Among the lines below, a stretch begins at the one with "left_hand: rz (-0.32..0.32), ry" and ends at the one with "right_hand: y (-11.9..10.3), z". Repeat that stretch exactly, ends included.

+++++

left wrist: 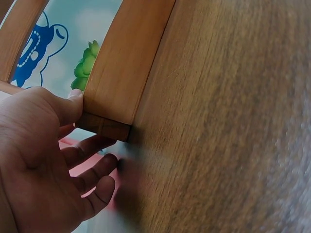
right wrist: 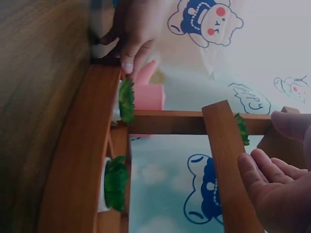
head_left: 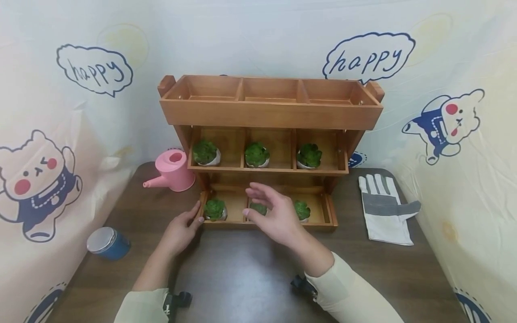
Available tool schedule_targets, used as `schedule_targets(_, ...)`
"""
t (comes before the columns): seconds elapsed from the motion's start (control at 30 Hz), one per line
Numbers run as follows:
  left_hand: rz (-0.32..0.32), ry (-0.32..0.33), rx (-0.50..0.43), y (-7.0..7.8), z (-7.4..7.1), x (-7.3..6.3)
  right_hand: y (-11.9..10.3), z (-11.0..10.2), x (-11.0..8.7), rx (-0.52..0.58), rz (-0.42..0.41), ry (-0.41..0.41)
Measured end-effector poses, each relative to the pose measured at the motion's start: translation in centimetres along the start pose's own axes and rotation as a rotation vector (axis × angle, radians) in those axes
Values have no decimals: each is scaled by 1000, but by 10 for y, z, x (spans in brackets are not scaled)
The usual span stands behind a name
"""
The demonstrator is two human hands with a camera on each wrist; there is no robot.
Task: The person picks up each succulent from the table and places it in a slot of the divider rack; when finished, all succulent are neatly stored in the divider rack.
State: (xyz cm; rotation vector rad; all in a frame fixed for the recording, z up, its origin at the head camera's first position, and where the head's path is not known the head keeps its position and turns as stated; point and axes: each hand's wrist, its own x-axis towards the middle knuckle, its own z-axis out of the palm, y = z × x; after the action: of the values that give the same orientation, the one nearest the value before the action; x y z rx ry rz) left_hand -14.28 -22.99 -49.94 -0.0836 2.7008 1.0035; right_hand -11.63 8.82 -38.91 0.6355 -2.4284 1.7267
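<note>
A three-tier wooden plant stand (head_left: 270, 115) stands at the back of the table, each tier split into compartments. My left hand (head_left: 181, 231) pinches the left front corner of its bottom tier, the thumb on the front board (left wrist: 124, 63) and a finger against the end. My right hand (head_left: 278, 217) hovers before the bottom tier with loosely bent fingers and holds nothing. It partly hides the middle lower succulent (head_left: 258, 207). Beside that are a left succulent (head_left: 214, 209) and a right one (head_left: 301, 210). Three more succulents, one being the middle-tier centre plant (head_left: 256, 154), sit in white pots above.
Left of the stand is a pink watering can (head_left: 174, 170), its spout pointing left. A blue jar with a pale lid (head_left: 108, 243) stands near the table's left edge. White-and-grey gloves (head_left: 385, 208) lie on the right. Printed cloth (head_left: 250, 40) hangs behind and at both sides.
</note>
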Motion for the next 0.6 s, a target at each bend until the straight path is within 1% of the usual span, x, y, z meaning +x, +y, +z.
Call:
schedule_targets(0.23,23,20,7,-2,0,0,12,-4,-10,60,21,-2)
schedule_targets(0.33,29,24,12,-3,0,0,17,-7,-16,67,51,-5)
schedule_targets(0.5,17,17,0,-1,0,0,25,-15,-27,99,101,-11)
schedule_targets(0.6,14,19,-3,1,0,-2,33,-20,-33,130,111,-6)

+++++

Completed exercise:
  left_hand: rz (-0.32..0.32), ry (-0.32..0.33), rx (-0.50..0.43), y (-7.0..7.8), z (-7.4..7.1), x (-7.3..6.3)
  right_hand: y (-11.9..10.3), z (-11.0..10.2), x (-11.0..8.7), rx (-0.52..0.58), rz (-0.42..0.41), ry (-0.41..0.41)

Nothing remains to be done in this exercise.